Matching in cluster randomized trials using the Goldilocks Approach

Abstract

In group or cluster-randomized trials (GRTs), matching is a technique that can be used to improve covariate balance. When baseline data are available, we suggest a strategy that can be used to achieve the desired balance between treatment and control groups across numerous potential confounding variables. This strategy minimizes the overall within-pair Mahalanobis distance; and involves iteratively: 1) making pairs that minimize the distance between pairs of clusters with respect to potentially confounding variables; 2) visually assessing the potential effects of these pairs and resulting possible randomizations; and 3) reweighting variables of selecting weights to make pairs of clusters. In step 2, we plot the between-arm differences with a parallel-coordinates plot. Investigators can compare plots of different weighting schemes to determine the one that best suits their needs prior to the actual, final, randomization. We demonstrate application of the approach with the Mupirocin-Iodophor Swap Out trial. A webapp is provided.

Keywords: Baseline covariates; Matching; Randomization; Randomized trials.

Fig. 1

Possible randomizations for 3 different sets of weights for three attributes: average monthly attributable days (Pt days), Staphylococcus aureus ICU-attributable cultures per 1000 days (S aur rate), MRSA ICU-attributable cultures per 1000 days (MRSA rate). Each light gray line represents a single randomization and the black line is the mean difference between arms. The left image has no weighting and two axes exceed maximum values. The center image is matched well on the middle axis, but the first and third have some randomization draws that would exceed the desired maximum values for the mean difference between the groups. The right image reaches a happy medium.

Fig. 2

Weighting scheme used in the Mupirocin-Iodophor Swap Out Trial. The variables are: patient days (Pt days, weight = 1), Staphylococcus aureus ICU-attributable cultures per 1000 days (S aur rate, weight = 4), MRSA ICU-attributable cultures per 1000 days (MRSA rate, weight = 2), all pathogen ICU-attributable bloodstream infections per 1000 days (All Blood, weight = 4), regional mupirocin resistance estimates (Mup R, weight = 2), percent of ICU admissions with a prior history of MRSA (Hx MRSA, weight = 1), baseline usage of mupirocin (percent of mupirocin use in the first 5 days of ICU admission (Mup Adherence, weight = 1), current usage of chlorhexidine (percent adherence to daily chlorhexidine gluconate for bathing (CHG Adherence, weight = 1), median ICU length of stay (Median LOS, weight = 3), mean Elixhauser total score (Comorbidity Score, weight = 1), percent ICU patients insured by Medicaid (Medicaid, weight = 0), whether or not a facility uses polymerase chain reactions to identify MRSA in blood (PCR Blood, weight = 0), percent admissions involving a skilled nursing facility (DC SNF), percent surgical admissions (Surgery, weight = 1), whether the ICU had specialty units for oncology, bone marrow transplant, or transplant units (OncBMTTrp, weight = 2), if the ICU has bone marrow transplant or transplant units (BMTTrp, weight = 0).
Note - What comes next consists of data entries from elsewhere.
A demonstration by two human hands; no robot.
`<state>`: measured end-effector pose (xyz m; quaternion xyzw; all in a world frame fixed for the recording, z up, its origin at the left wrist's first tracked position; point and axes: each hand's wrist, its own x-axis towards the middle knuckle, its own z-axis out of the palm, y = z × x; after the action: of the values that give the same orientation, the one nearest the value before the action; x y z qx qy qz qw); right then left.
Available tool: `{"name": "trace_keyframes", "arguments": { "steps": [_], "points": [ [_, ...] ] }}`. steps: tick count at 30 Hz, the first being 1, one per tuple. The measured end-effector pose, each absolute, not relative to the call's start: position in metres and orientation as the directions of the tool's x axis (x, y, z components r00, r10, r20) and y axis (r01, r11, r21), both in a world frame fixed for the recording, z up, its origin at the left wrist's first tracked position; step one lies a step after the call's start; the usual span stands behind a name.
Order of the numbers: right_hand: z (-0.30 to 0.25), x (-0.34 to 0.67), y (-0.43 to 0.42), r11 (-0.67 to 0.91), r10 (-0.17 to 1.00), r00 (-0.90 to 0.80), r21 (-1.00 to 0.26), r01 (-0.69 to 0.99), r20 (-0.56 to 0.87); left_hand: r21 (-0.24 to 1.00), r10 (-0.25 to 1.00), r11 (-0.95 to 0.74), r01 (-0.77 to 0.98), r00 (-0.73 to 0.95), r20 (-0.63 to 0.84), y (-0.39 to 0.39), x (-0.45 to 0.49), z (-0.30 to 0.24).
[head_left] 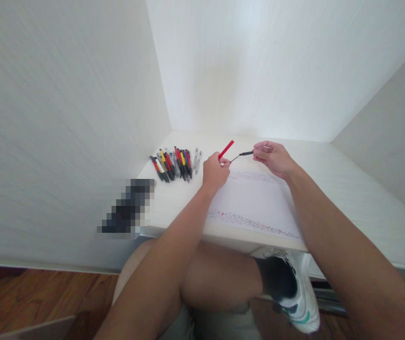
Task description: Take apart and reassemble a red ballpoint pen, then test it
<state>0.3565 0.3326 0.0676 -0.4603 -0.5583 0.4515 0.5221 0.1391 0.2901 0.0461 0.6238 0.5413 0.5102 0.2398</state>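
Observation:
My left hand (215, 172) is closed around a red pen barrel (226, 149), which points up and to the right. Its fingertips also meet the end of a thin dark rod (235, 158) that looks like a pen refill. From there the rod runs to a black pen grip (247, 153), pinched between the thumb and fingers of my right hand (272, 158). Both hands are raised over the far edge of a white paper sheet (259, 198) with small coloured marks along its near and far edges. Whether the rod passes inside the grip is too small to tell.
Several assembled-looking pens (174, 164) in red, yellow and black lie left of my hands, with clear ones (197, 160) beside them. White panels enclose the white tabletop (347, 198). A blurred-out dark patch (128, 208) is at the left edge. My legs and a white shoe (307, 297) are below.

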Motion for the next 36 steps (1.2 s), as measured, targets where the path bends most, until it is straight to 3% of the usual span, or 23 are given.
{"name": "trace_keyframes", "arguments": {
  "steps": [36],
  "points": [
    [0.0646, 0.3662, 0.3398, 0.202, 0.978, -0.055, -0.979, 0.012, 0.201, 0.831, 0.929, -0.287, 0.476, -0.075, 0.364, 0.2903, 0.1387, 0.0458]
  ]
}}
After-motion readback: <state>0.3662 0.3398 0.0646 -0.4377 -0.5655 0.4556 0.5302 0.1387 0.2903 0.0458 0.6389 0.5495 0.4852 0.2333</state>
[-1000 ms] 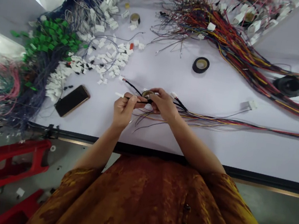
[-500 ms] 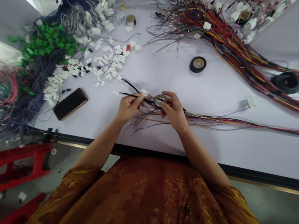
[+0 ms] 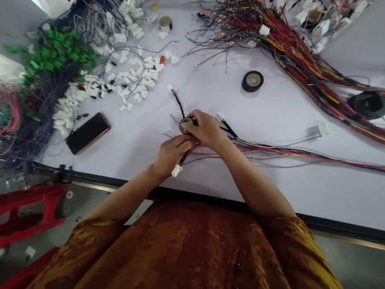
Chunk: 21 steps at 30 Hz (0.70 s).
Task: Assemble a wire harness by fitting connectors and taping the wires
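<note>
A white work table point(image 3: 351, 197) crowded with wire, and right at the near side the left hand point(image 3: 171, 156) is curled closed around a bunch of black wires point(image 3: 179, 105), a white plug point(image 3: 176, 171) poking out below it. The right hand point(image 3: 207, 130) comes across, its fingers point(image 3: 196, 117) bent firmly over a small tape roll point(image 3: 185, 125), which sits where the two hands meet, pinned against the wires so nothing slips. Coloured wires point(image 3: 320, 159) stretch away straight to the right, well out of the hands' way. A phone point(image 3: 88, 133) lies off to the left, and beyond it a black tape roll point(image 3: 252, 81), heaped white plugs point(image 3: 134, 75), green plugs point(image 3: 56, 51) — and a great tangle of wires point(image 3: 282, 47) at the far side.
</note>
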Tool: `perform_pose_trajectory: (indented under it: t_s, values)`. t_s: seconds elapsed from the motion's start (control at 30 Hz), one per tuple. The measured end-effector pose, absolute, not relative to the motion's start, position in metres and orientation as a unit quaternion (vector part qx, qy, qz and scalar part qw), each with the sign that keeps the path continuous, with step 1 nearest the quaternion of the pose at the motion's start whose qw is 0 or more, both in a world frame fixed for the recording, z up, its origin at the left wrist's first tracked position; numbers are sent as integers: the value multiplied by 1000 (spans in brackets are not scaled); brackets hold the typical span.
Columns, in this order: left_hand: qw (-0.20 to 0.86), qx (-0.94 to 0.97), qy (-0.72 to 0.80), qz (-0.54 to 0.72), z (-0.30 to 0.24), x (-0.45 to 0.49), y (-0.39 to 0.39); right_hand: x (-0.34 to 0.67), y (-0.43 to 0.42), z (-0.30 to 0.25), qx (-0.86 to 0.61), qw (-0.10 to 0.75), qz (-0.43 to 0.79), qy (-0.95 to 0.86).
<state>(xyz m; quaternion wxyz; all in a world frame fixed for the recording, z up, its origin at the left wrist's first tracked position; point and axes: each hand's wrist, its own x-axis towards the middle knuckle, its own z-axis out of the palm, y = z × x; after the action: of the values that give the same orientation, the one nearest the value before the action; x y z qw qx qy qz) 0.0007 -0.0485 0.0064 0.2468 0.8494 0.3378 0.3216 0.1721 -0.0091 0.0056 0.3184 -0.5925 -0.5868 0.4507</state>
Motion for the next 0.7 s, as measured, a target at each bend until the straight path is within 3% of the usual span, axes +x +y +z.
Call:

Note that Median LOS has the same value for all the re-randomizations. That is, for this variable, every assignment of treatment and control within the pairs results in the same mean difference in median length of stay between the control and treatment arms. This is likely due to the very small variability of this variable. The vast majority of the hospitals had the same median length of stay.